Oleh: Hanta Yuda AR. Peneliti Bidang Politik The Indonesian Institute
Opini KOMPAS. Jumat, 6 Februari 2009 http://cetak.kompas.com/read/xml/2009/02/06/0027238/dinastitokrasi.dan.oligarki.politik
Kronisme dan nepotisme masih menjadi isu sentral politik era reformasi. Hal itu terlihat dari menguatnya kecenderungan para petinggi partai dalam menempatkan keluarganya pada posisi strategis dalam daftar calon anggota legislatif (caleg) Pemilu 2009. Fenomena politik keluarga ini tidak hanya terjadi di pusat, tetapi juga di daerah (caleg DPRD provinsi dan DPRD kabupaten/kota).
Cengkeraman elite
Fenomena politik keluarga ini setidaknya disebabkan empat hal.
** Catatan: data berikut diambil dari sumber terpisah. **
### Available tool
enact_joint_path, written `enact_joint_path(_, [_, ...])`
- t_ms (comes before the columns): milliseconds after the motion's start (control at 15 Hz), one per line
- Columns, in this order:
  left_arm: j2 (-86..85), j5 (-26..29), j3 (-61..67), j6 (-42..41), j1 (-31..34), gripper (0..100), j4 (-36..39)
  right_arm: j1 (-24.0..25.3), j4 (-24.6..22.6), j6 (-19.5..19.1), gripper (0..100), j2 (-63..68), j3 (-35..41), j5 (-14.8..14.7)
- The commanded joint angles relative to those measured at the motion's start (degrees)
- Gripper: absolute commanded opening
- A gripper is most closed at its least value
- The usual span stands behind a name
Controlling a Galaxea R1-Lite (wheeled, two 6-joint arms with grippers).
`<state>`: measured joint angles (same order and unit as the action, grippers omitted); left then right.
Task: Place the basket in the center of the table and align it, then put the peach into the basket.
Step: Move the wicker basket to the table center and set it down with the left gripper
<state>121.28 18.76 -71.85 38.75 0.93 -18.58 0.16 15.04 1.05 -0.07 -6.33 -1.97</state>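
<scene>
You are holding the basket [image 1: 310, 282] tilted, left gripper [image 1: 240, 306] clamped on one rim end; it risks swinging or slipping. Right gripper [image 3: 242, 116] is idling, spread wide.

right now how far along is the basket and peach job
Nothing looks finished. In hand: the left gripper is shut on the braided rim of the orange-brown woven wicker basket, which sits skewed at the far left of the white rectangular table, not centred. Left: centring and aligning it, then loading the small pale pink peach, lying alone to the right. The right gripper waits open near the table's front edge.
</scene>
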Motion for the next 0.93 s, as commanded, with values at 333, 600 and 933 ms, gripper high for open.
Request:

Pertama, imbas dari sistem pemilu dan persaingan yang kian liberal. Karena itu, nama besar dan ketokohan sejumlah keluarga petinggi parpol diyakini dapat menjadi modal meraup suara.
Kedua, potret kegagalan parpol dalam mengikat konstituennya. Karena itu, elite parpol cenderung mencari siasat untuk menarik konstituennya dengan menempatkan caleg yang layak jual. Cara instan yang digunakan adalah melirik figur terkenal dari kalangan keluarga elite partai.
Ketiga, lemahnya sistem kaderisasi dan pola rekrutmen di internal parpol, terutama mekanisme dalam penentuan caleg.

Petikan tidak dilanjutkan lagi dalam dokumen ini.